Earning trust is usually as simple as being yourself, being honest and doing what you say you are going to do.  Extend that to your company, and that’s how you build your business.  I’d love to hear some examples of how you build trust, or how companies that you deal with have built trust with you.  Feel free to e-mail me at matkinson4804@gmail.com

Feed the Eagles and Starve the Turkeys

There’s one thing for certain in life or business, and that’s there are only so many hours in a day.  Many forces work against us constantly, tugging at our shirt sleeves for attention and time.  I’m often asked how I manage to get so much accomplished in one day.  It’s simple really; use the motto “Feed the Eagles and Starve the Turkeys”.  Here’s what I mean:

Eagles are your top priorities that HAVE TO get accomplished today.  No matter what.  An order has to ship; you have to call a client, send a quote, attend a meeting, write a brief, and hire a staff member, whatever.  You are dead if you don’t do it.  These are your strategic top priorities for the day.

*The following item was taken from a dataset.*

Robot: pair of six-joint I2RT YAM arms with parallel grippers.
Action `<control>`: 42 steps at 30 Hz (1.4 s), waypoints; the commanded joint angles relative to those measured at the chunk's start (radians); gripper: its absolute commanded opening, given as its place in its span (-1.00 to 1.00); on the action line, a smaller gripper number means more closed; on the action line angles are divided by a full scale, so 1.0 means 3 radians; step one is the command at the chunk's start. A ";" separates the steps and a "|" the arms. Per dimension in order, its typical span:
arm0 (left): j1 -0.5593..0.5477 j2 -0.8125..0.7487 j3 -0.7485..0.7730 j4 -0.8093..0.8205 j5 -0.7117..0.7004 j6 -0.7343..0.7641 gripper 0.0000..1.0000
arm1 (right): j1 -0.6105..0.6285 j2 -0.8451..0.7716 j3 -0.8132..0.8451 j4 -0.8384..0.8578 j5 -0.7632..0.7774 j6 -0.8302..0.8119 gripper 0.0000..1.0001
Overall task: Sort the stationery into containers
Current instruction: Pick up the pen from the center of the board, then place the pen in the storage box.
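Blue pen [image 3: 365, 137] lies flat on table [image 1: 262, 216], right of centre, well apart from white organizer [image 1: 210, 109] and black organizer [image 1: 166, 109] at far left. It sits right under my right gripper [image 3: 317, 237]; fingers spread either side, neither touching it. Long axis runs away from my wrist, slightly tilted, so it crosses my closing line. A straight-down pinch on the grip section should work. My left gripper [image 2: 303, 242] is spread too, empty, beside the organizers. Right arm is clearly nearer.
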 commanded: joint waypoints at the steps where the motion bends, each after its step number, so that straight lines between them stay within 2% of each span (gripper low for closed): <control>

Turkeys are time sinks.  They suck the life out of you by draining one of your most important assets…time.  Maybe you have to sort through ten pages of SKU’s, print a report, or enter pages of hand-written inventory numbers.  These may be somewhat important tasks, and they have to get accomplished too; but if you let the Turkey’s rule they will monopolize your day leaving zero time for your important Eagle tasks.

So how do you define the two and get things going?  After all, you want to be Feeding Eagles right?  Amazingly it is just as simple as writing a to-do list.  Have you ever looked back on your day and wonder “Where did all the time go?  I was supposed to get more accomplished!” Using a to-do list focuses your attention on the Eagles, and pushes the pack of gobbling Turkeys off for a bit.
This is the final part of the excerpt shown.